Aku mengangguk. “Rekening pegawai-pegawai di sini, tidak ada yang mencurigakan, begitu juga dengan transaksi mereka, tidak ada yang aneh. Kelengkapan data nasabah, pinjaman maupun simpanan yang kemarin kurang, sudah dilengkapi tadi sama customer servicenya. Mereka di sini, bekerja cukup cekatan dan cepat,” aku menjelaskan tugasku dengan membenamkan salah tanganku ke saku celana.
“Kalau gitu, kita rapikan semuanya. Pekerjaan hari ini, selesai. Kita teruskan besok pagi. Pulang ke Bandung, telat.

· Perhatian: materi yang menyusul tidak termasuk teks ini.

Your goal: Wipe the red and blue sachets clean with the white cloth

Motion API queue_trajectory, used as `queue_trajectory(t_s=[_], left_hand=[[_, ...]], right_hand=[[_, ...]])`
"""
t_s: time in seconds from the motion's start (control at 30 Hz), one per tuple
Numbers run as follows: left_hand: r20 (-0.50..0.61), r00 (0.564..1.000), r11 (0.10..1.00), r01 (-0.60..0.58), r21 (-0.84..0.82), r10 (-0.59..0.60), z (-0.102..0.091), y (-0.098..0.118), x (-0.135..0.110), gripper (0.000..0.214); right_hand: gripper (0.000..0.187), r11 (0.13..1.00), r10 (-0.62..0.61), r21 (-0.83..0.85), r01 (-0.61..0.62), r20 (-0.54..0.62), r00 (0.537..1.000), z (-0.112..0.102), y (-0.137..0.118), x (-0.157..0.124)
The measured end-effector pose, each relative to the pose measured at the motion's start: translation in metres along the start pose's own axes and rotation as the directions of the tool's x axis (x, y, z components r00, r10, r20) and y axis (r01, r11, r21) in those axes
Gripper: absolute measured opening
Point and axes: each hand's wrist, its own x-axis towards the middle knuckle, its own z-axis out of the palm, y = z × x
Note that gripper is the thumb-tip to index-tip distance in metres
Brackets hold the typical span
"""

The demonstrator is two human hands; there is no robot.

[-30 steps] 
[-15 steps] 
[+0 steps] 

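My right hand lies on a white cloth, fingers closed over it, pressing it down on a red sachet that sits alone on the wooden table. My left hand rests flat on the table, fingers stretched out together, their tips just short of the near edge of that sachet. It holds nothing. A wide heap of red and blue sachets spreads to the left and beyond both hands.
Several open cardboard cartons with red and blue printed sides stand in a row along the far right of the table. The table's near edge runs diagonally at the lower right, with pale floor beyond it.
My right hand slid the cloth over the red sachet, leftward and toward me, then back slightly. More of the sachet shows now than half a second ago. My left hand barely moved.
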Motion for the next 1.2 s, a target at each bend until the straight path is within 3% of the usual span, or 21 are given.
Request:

Engga apa-apa sih seharusnya,” perintahku pada mereka.
“Seriusan, Mas?” tanya Satria memastikan.
Aku menganggukan kepala. “Sebagai gantinya, kita makan malam seafood dekat pantai.”
“Mas Bimo, lagi engga bercanda, kan?!” Zemi menatapku tidak percaya.
Aku menggelengkan kepala.
Satria dan Zemi saling menatap, perlahan mereka tersenyum senang.
“Horee!!!” seperti anak TK, mereka berseru riang.
Ya, kami butuh istirahat sejenak, sebelum memulai Kembali.
*
Langit malam dengan sedikit bintang, suara ombak mengalun tenang dari kejauhan sana, terdengar seperti lulabi yang menenangkan. Menikmati setiap sendi kelelahan yang terasa di sekujur tubuh, punggung yang pegal, leher yang terasa kaku, dan isi kepala yang ruwet.
Kendaraan-kendaraan terpakir berjajar dengan rapi, orang-orang berjalan lalu Lalang dengan santai, dibarengin dengan obrolan-obrolan samar.
Aku, bisa melihat semua dengan jelas dari jendela rumah makan ini, jendela tanpa kaca yang dibiarkan terbuka begitu saja. Hingga membuat, aroma air laut tercium segar, sekalipun hawa terembus bersama angin malam terasa panas.
Perut sudah kenyang, dan yang tersisa hanya rasa malas, untuk bergerak dari warung makan sederhana ini.
Setelah kami melahap kepiting saos padang, cah kangkung, gurame bakar, dan menghabiskan dua bakul nasi. Aku, Zemi, dan Satria berdiam hening, sibuk dengan pikiran masing-masing, menatap hampa pada pantai yang letaknya tidak jauh dari kami.